Given records:
------------------------------------

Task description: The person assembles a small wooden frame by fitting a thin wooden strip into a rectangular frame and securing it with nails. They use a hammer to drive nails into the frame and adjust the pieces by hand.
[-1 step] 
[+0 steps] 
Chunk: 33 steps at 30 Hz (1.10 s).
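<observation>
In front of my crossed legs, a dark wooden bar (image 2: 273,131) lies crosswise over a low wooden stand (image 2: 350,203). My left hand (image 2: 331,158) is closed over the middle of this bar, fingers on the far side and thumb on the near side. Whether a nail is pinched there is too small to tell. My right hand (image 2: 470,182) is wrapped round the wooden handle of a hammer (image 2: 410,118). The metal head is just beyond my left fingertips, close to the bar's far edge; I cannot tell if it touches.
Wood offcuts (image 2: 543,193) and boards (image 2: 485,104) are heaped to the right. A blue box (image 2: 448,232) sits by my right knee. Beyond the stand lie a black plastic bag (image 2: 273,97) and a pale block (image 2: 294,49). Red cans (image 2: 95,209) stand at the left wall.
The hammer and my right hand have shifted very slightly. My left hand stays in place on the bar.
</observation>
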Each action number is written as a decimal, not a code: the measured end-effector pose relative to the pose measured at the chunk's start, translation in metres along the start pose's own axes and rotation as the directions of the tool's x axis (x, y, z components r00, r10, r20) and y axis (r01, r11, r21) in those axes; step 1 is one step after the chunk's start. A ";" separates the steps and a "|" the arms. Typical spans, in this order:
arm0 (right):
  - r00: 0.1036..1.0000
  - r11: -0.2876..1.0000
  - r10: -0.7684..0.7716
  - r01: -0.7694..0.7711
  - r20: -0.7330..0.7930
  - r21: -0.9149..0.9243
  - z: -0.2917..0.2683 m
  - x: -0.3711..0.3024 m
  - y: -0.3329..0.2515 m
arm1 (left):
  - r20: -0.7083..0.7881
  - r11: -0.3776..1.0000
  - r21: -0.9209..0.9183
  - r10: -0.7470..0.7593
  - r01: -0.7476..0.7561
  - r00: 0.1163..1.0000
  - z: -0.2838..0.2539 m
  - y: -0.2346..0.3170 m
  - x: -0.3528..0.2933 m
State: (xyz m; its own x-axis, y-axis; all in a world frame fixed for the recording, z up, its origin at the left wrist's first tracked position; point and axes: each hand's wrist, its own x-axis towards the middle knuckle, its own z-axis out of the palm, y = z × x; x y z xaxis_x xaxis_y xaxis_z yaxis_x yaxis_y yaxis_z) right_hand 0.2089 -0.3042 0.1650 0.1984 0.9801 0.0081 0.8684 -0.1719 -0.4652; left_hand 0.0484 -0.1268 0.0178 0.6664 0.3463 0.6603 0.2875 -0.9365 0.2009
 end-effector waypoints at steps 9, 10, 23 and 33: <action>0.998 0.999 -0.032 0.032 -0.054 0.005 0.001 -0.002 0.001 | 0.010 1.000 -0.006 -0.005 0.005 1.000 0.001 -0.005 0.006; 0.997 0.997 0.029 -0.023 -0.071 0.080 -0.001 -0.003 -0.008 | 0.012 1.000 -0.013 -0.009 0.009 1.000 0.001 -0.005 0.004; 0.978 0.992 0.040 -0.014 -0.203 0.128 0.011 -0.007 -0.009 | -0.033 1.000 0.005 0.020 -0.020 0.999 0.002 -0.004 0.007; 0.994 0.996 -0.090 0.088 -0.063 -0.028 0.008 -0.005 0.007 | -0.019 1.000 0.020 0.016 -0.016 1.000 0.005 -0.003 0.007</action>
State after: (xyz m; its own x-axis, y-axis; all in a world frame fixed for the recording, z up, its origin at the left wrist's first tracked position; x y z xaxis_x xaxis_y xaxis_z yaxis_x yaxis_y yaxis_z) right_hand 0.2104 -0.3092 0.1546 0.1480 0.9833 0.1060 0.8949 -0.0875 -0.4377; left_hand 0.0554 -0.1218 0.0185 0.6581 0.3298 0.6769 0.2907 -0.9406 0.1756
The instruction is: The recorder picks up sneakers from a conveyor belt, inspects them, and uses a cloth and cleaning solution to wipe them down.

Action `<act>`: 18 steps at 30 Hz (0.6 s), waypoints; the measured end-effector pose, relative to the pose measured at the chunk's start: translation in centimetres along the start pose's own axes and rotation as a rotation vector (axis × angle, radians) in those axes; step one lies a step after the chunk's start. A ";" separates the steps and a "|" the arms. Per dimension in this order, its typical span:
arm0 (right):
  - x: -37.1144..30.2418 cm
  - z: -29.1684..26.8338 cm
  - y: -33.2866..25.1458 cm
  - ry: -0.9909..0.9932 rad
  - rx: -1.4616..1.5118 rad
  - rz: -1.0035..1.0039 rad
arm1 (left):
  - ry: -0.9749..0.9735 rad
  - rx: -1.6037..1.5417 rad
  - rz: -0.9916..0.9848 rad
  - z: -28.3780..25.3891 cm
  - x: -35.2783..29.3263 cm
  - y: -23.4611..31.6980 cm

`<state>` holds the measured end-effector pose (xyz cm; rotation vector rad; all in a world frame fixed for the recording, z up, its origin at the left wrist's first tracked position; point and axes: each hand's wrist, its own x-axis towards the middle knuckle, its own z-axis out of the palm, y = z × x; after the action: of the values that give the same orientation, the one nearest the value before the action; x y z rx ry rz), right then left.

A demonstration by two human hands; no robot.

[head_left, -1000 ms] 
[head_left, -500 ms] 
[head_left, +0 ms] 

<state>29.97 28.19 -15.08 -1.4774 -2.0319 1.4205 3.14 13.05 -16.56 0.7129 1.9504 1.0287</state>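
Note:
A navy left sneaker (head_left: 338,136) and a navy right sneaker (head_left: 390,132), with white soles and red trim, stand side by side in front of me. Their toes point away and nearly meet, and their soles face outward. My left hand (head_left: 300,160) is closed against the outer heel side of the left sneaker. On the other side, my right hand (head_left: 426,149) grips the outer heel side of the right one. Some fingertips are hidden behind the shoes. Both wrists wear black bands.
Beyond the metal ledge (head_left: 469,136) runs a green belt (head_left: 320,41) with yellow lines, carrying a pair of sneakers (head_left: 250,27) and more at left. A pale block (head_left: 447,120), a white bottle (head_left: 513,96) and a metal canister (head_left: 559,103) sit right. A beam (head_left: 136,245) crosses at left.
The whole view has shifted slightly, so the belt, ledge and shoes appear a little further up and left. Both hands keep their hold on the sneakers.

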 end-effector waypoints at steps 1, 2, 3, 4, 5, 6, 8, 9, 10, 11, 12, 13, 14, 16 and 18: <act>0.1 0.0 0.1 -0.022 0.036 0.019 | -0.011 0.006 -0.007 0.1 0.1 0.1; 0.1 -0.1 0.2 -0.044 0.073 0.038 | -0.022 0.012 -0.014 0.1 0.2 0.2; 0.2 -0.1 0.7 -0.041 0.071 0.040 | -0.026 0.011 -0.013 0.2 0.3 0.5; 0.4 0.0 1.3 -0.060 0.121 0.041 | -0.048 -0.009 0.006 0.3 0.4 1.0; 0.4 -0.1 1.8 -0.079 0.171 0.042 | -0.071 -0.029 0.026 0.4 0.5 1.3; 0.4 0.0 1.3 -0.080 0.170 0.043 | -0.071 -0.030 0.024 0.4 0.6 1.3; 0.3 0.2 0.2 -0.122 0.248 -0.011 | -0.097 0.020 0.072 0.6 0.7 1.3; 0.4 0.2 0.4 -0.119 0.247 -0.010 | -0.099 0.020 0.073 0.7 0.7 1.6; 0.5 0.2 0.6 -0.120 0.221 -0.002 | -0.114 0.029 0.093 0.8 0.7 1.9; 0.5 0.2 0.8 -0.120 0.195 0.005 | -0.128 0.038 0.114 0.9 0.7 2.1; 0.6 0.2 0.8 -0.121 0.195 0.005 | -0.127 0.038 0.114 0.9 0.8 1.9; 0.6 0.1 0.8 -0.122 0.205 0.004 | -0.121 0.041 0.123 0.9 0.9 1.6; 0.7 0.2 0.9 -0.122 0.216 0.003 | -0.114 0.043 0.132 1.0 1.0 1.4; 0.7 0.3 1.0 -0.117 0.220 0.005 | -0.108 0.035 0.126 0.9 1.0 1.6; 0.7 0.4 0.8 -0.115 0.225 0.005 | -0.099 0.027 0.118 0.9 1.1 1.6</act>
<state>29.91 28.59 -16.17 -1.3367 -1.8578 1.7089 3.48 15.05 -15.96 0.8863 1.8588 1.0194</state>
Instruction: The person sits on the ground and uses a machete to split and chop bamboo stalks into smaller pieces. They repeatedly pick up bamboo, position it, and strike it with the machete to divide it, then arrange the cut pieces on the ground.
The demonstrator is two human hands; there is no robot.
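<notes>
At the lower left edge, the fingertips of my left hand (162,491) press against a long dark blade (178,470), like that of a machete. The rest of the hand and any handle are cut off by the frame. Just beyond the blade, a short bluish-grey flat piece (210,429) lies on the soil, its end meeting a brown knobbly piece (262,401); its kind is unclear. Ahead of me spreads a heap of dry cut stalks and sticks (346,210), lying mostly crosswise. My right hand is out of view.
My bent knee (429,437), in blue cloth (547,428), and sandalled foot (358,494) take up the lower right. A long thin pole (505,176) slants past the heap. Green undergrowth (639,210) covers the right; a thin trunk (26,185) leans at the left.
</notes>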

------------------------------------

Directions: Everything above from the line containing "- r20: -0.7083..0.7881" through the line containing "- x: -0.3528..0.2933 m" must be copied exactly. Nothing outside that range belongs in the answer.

Your response:
  - r20: -0.7083..0.7881
  - r11: -0.3776..1.0000
  - r21: -0.9209..0.9183
  - r10: -0.7470..0.7593
  - r01: -0.7476..0.7561
  - r00: 0.1163..1.0000
  - z: -0.2838..0.2539 m
  - y: -0.2346..0.3170 m
  - x: -0.3528..0.2933 m

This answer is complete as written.